What operations would this apply to? Creation of new databases and indexes is done as a cluster operation, but they are rarely latency sensitive. The primary issue for this sort of setup is if you are using:
- Cluster wide transactions
- Compare exchange operations
In those cases, you have to account for higher latency as part of your overall deployment. Such operations are inherently more expensive. If you are running in a single data center, with ping times that are usually < 1 ms, that is not very noticeable. When you are running in a geo distributed environment, that matters a lot more.
One consideration that we haven’t yet taken into account is what happens during failure. Let’s assume that I have a web application deployed in Brazil, which is aimed at the local RavenDB instance. If the Brazilian’s RavenDB instance decide to visit the carnival and not respond, what is going to happen? On the one hand, the other nodes in the cluster will simply pick up the slack. But for the web application in Brazil, that means that instead of using the local instance, we need to go wide to reach the alternative nodes. GitHub had a similar issue, but between east and west coast and the additional latency inherent in such a setup took them down.
To be honest, beyond the additional latency that you have with cluster wide operations in such a setup, I think that this is the biggest disadvantage of such a system. You can avoid that by running multiple nodes in each location, all joined into a big cluster, of course. Then you can set things up that each client will use the nearest nodes. That gives you local failover, but you still need to consider how to handle total outage in one location.
There is another alternative, in which case you have separate clusters in each location (may be a single instance, but I’m showing a cluster there because you’ll want local high availability). Instead of having a single cluster, we set things up so there are multiple such clusters. Then we use RavenDB’s multi-master capabilities to tie them all together.

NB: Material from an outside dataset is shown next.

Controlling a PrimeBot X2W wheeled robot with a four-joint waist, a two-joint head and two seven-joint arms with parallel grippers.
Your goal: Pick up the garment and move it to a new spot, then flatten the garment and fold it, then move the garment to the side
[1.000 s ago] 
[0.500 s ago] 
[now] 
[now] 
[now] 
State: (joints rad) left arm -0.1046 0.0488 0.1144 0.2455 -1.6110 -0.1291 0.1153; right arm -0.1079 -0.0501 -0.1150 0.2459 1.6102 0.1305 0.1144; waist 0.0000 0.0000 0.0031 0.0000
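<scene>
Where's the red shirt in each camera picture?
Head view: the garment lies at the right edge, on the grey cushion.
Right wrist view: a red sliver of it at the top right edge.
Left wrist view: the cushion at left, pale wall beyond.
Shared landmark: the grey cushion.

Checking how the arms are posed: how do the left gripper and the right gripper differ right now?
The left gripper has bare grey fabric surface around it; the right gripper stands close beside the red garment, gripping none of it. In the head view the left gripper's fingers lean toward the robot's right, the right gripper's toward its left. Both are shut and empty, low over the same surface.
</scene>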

In this setup, the different clusters will gossip between themselves about the data, but that is the only thing that is truly shared. Each cluster will manage its own nodes and failover and work is done only on the local cluster level, not globally.
Other things, indexes, ETL, subscriptions etc are all defined at the cluster level, and you’ll need to consider whatever you’ll have them in each cluster (likely for indexes, for example), or only on a single location. Something like ETL would probably have a designated location that would be pushing the data to its destination, rather than duplicated in each local cluster.

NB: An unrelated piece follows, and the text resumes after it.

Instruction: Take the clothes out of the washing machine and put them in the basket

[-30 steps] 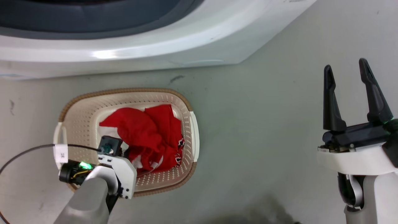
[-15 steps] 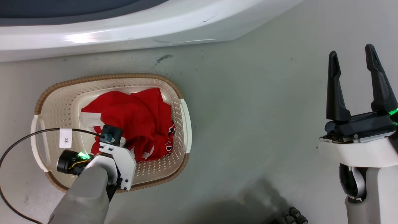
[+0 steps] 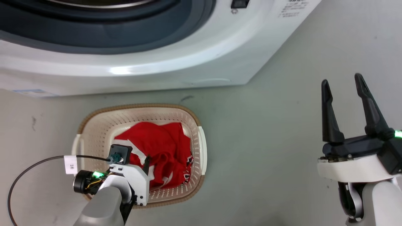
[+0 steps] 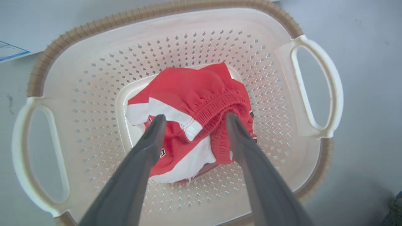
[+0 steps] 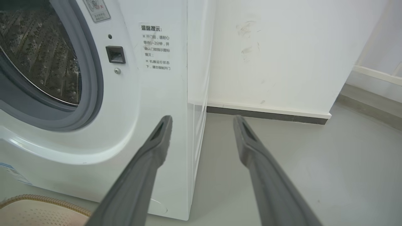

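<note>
The step in hand, as I judged it, was the letting-go over the basket [image 3: 138, 106]. My left gripper [image 4: 195, 116] hung above it with its fingers apart and nothing pinched between them. Their tips stood either side of a gathered elastic band on the clothes [image 4: 194, 84], though I could not tell whether they touched the cloth.

The clothes lay inside the basket on its bottom panel, and from the head view they sat nearer the right-hand handle than the left. The bundle was crumpled, but its longer line ran slantwise from the basket's far-left part toward its near-right corner, and the elastic band crossed between my fingers on a similar slant. The basket's own long axis, handle to handle, ran along the front of the washing machine [image 3: 157, 66], which stood just beyond its far edge.

My right gripper [image 3: 341, 80] was spread too and held nothing, well to the right over the bare floor [image 3: 267, 125].

Next I needed to lift the left arm straight up, snagging no fabric. The part of the drum [image 5: 37, 47] I could see looked bare, but the rest was hidden and wanted checking.
</note>
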Robot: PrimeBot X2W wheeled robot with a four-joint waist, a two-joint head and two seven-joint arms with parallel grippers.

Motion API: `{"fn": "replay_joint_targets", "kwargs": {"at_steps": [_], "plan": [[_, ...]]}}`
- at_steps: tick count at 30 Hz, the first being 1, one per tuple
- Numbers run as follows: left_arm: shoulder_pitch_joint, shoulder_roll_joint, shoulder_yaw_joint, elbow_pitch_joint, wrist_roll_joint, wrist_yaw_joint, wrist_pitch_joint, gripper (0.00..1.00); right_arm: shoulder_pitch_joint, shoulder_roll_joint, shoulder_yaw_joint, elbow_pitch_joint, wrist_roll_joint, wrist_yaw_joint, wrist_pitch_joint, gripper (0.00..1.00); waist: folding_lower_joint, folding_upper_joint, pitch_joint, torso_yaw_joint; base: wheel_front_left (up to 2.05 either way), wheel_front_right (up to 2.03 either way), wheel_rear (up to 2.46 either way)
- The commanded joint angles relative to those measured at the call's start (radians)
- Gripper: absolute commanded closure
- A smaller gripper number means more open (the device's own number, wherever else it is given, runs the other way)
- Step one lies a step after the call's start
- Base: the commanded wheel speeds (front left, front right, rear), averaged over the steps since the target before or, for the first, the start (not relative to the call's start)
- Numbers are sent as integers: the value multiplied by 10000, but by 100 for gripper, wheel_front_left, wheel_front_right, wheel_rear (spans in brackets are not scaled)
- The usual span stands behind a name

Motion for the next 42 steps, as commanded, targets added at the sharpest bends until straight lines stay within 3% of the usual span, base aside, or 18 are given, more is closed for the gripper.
{"fn": "replay_joint_targets", "kwargs": {"at_steps": [1, 15, 23, 32, 42], "plan": [[248, 24, 85, -365, -32, 110, -68, 0, 203, 9, -96, 59, -71, -10, -23, 0, 0, 0, -751, 354, 0, 0, 0], [2921, 150, 1440, -5036, 626, 1169, -62, 0, 1387, 11, -207, 305, -275, -9, -23, 0, 0, 0, -2862, 1057, 0, 0, 0], [4485, -202, 2539, -7723, 1305, 1674, -61, 0, 2020, 9, -117, 399, -187, -9, -23, 0, 0, 0, -3744, 1192, 0, 0, 0], [5612, -655, 3398, -9786, 2177, 1921, -63, 0, 2526, 9, -131, 484, -106, -9, -22, 0, 0, 0, -4427, 1314, 0, 0, 0], [6618, -904, 3836, -10918, 2745, 1937, -64, 0, 3020, 9, -115, 580, 16, -9, -21, 0, 0, 0, -5152, 1243, 0, 0, 0]]}}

The most interesting question, however, is how do you handle cluster wide transactions or compare exchange operation in such an environment?
A cluster wide transaction is… well, cluster wide. That means that if you have multiple clusters, your consistency scope is only within a single one. That is probably the major limit for breaking apart the cluster in such a system.

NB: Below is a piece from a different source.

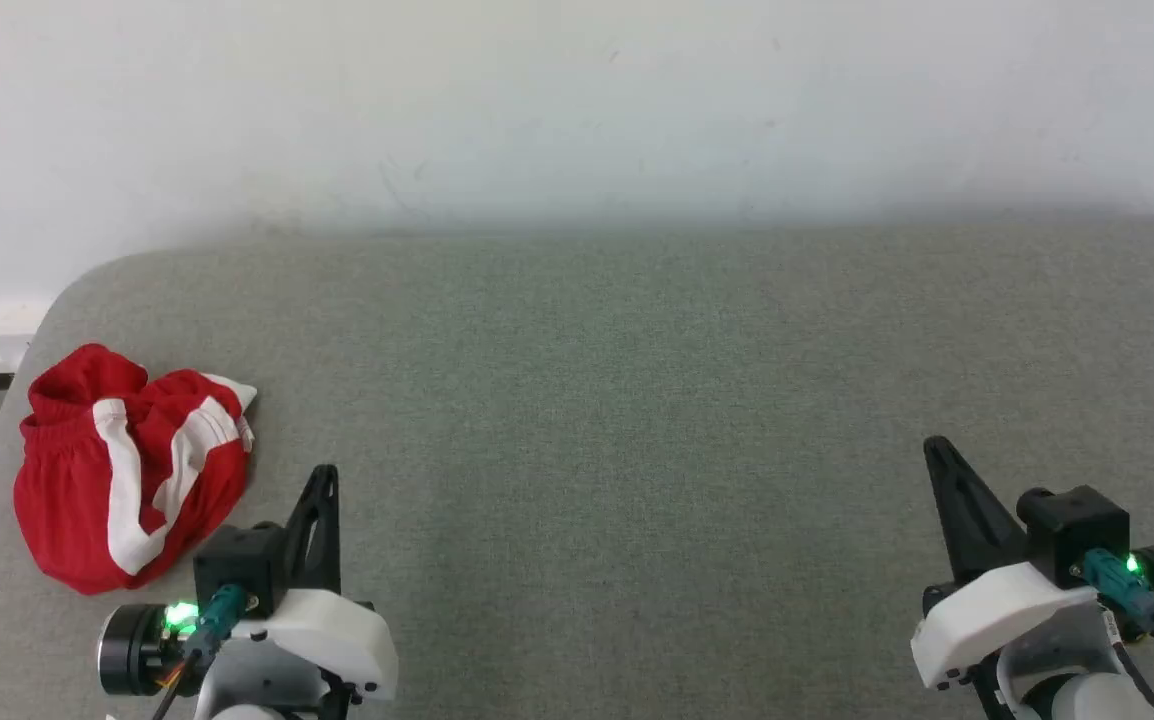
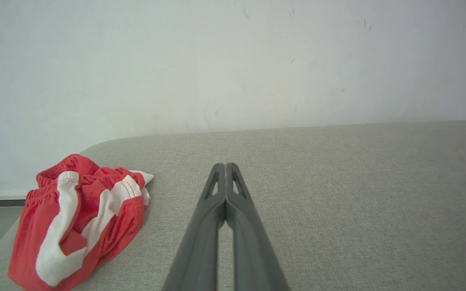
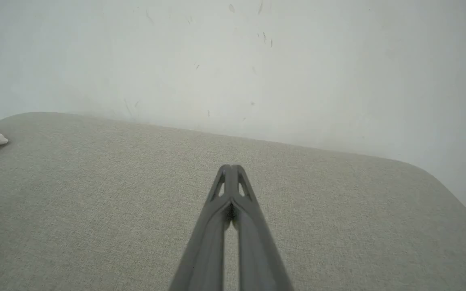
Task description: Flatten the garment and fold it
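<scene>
Left pincer (image 1: 327, 478), nearest the lens at the lower left of the head view: fingers pressed together tip to tip, holding nothing; in its own wrist view the two dark fingers (image 2: 202, 234) meet along their upper length above the cloth surface. Garment (image 1: 127, 465): red shorts with white side stripes, lying crumpled in a loose heap near the left edge of the desk (image 1: 637, 400), just beside the left pincer on its left and not touching it; elastic waistband bunched toward the far side; one white-trimmed corner pointing right; flattening not yet done. Desk: grey woven cover, rounded far corners. Right pincer (image 1: 937, 450): at the lower right, well apart from the garment, fingers likewise together and holding nothing; its wrist view catches a small part of the red and white cloth at the far left edge. Green lamps (image 1: 177, 615) glow on both wrists; a white wall (image 1: 577, 100) rises behind the desk.
</scene>
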Tool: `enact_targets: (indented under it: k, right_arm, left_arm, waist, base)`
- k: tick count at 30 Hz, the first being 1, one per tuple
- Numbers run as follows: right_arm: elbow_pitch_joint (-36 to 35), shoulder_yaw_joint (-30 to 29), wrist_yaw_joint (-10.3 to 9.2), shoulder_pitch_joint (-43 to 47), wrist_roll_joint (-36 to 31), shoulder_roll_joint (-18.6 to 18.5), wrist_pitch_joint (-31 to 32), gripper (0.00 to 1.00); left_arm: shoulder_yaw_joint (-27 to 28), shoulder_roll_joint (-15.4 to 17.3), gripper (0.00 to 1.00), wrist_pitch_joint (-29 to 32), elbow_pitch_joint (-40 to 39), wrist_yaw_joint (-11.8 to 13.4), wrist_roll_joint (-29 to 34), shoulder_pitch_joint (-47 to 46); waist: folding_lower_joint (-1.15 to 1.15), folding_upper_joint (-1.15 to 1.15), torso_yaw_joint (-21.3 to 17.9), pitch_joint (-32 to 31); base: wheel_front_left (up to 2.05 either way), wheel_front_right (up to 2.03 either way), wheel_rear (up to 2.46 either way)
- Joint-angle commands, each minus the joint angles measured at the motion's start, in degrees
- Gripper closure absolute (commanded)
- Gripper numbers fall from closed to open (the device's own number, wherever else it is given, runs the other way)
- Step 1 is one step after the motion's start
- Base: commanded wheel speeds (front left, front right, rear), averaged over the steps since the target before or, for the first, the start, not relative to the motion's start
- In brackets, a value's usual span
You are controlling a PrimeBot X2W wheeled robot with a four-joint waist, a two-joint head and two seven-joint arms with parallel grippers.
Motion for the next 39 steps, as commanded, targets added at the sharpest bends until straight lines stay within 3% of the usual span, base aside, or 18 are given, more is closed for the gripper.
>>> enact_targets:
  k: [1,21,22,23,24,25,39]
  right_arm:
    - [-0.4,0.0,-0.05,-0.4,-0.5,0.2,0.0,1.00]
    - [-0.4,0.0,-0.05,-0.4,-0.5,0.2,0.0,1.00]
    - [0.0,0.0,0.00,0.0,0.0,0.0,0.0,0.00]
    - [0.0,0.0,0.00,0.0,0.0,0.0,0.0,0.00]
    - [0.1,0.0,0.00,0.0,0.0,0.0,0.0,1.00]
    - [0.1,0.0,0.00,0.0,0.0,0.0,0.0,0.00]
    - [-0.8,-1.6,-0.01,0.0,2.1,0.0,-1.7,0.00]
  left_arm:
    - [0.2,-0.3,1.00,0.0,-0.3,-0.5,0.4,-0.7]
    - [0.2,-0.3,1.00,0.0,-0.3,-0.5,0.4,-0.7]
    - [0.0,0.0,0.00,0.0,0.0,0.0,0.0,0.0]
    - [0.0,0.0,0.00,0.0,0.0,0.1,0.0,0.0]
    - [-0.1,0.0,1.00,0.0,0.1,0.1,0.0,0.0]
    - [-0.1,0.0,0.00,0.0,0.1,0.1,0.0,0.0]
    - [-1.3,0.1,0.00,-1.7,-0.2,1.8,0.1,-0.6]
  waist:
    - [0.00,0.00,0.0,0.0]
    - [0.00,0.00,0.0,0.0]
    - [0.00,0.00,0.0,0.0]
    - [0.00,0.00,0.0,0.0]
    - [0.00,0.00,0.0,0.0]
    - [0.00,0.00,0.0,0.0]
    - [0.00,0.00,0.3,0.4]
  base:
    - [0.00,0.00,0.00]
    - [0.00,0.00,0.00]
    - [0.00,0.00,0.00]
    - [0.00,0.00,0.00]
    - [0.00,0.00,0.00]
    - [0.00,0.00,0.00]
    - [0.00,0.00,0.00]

There are ways to handle that, of course. You can split your compare exchanges so they will have a particular cluster that will own them, in this manner, you can direct certain operations to a particular cluster regardless of where the operation originated. In many environments, this is already something that will naturally happen. For example, if you are running in such an environment to deal with local clients, it is natural to hold their compare exchange values for the cluster they are using, even if the data is globally replicated.
Another factor to consider is that RavenDB replicates documents and their data, but compare exchange values aren’t considered in this case. They are global to the cluster, and as such aren’t sent via replication.
I’m afraid that I don’t have one answer to the question how to geo distribute your RavenDB based system. You need to account for several factors about your application, your needs and the system as a whole. But I hope that you’ll now have the appropriate background to make an informed decision.